Maryam Soomro: K-E-N-N-E-T-H.

Sal Daher: Kenneth Wong-

Maryam Soomro: Wong, W-O-N-G.

Sal Daher: Very good. He saw this problem in the field, it also resonates with him.

Maryam Soomro: Actually we've got three co-founders in total, it's myself, Kenneth, and Santiago yes.

Sal Daher: So, Santiago and his last name?

Maryam Soomro: Diaz.

Sal Daher: Diaz, D-I-A-Z. What does Santiago bring to the equation?

Maryam Soomro: He's a materials engineer and biomedical scientist.

Sal Daher: Ah, okay.

Maryam Soomro: Yes. That will touch on that antimicrobial material that we're talking about, but--

Sal Daher: This for me was a real mind opener, I had not heard of this material before, so please continue your narrative.

Black Phosphorus: How it Works

Maryam Soomro: Kenneth, his background is in mechanical engineering and industrial design, and he's focused very much on that user experience, the mass manufacturing, getting it to the price points, et cetera. Santi's specialty and expertise is that antimicrobial materials and so on. Of course, we've got our own version of MIT, it's called RMIT the Royal Melbourne Institute of Technology.

Our research team is based there as well. As I was talking about before with the IVs, because there's that issue of mechanical trauma and there's that issue of bacterial contamination, these are the two things that we have essentially prevented through our user experience-based design plus antimicrobial materials.

Essentially we are redesigning the cannula so that it doesn't have the complications that it has currently, and so in terms of the antimicrobial material, our antimicrobial material is it's a very incredible piece of technology I have to say as a physician.
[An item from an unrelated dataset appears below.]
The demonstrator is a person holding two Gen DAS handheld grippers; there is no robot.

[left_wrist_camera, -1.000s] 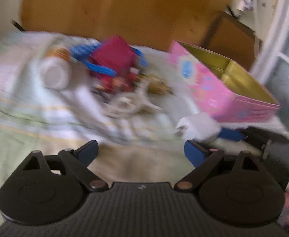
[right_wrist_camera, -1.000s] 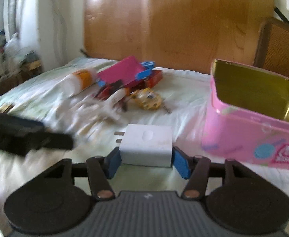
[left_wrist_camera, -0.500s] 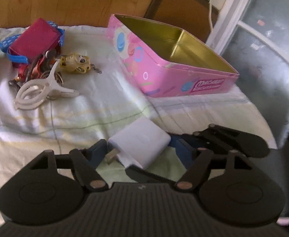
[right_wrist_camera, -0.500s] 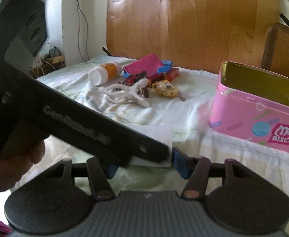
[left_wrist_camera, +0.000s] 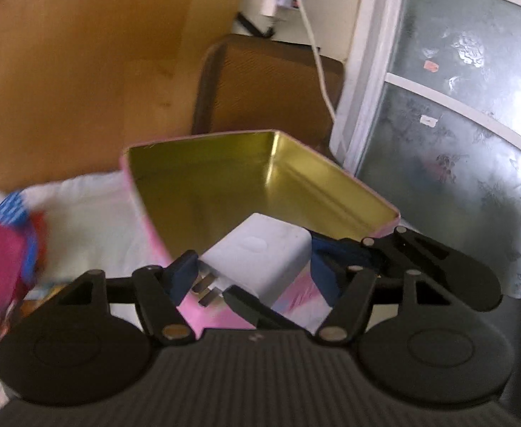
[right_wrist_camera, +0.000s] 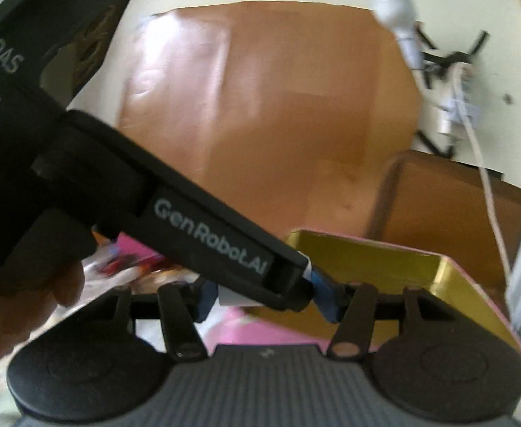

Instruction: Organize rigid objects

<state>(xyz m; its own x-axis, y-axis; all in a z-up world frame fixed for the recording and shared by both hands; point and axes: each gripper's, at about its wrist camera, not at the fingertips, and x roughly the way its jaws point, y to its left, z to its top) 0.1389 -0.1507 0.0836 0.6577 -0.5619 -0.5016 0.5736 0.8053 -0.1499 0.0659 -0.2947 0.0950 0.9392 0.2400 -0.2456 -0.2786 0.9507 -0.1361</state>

It's also got a very cool name. It's called black phosphorus which sounds like a great metal band name.

Sal Daher: Oh man. Black phosphorus sounds like something kids would want to get their hands on for next Halloween.

Maryam Soomro: [laughs] Exactly, and so with black phosphorus we've got a lot of know-how really because we're working with one of the maybe two or so universities in the entire world working with this compound. We're perhaps the only ones that I know of that are actually working with it in an antimicrobial perspective. The other guys are all trying to build semiconductors out of it.
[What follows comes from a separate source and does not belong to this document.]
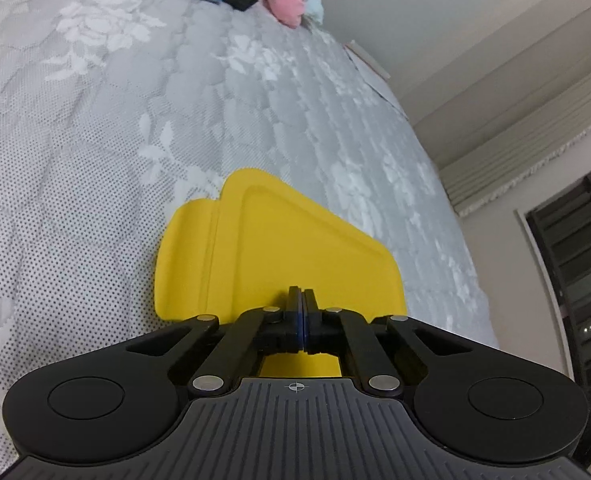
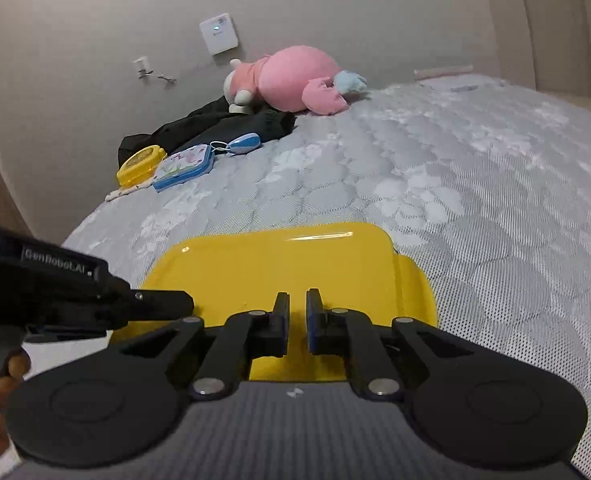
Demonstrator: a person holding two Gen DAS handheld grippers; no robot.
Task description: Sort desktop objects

With black phosphorus what happens is that this is a really incredible material that is not only bactericidal and fungicidal against antibiotic-resistant strains of bacteria, it's also very, very cost-effective to manufacture. It's an incredible piece of tech, and the aim is that essentially because with IVs what happens is that the entire manufacture line tends to be a part of the efficiency.

It's a part of the reason why IVs are so cheap because we've literally got BD has these incredible warehouses where they don't even have lighting, it's all infrared lighting with robots and so on just to save on those costs. What you need is a material that is not only cost-effective in the raw material sense but able to adapt to that integration, that mass manufacture line with literally zero changes, because every change is a cut on that bottom line. That's what black phosphorus is.

Sal Daher: Cool. Explain to me the antimicrobial action. How is it antimicrobial?

Using Reactive Oxygen Species to Eliminate Bacterial Infection

Maryam Soomro: It's antimicrobial through breakdown into reactive oxygen species. Essentially what it does is that when it releases these oxygen species, the bacteria that come and that are present in the first five layers of skin that are present on the surface, that are also present within the blood, when they come in contact with these species, these species interact with their cell walls and they interact with the innards essentially of the bacteria, and distort them in a way that they're no longer usable by the bacteria, so the bacteria dies.

Sal Daher: Oxygen species, is this some kind of oxygen ion like ozone or something like that, what is it?

Maryam Soomro: Yes. It's a handful of them. It uses essentially multiple different types of reactive oxygen species. Some of them are ionized, some of them are just straight-up ozone-type compounds. For us, I remember one of the biggest things when we were first starting out on the journey was, we were thinking reactive oxygen species, you have to consider the safety efficacy profile within the human.

Sal Daher: Oh my, yes.

Maryam Soomro: Yes and it was a very incredible thing that we noted that now human blood testing that the reactive oxygen species, as well as in our fibroblast testing it's quite safe to use because humans are very very well equipped to deal with reactive oxygen species, their bacteria are not.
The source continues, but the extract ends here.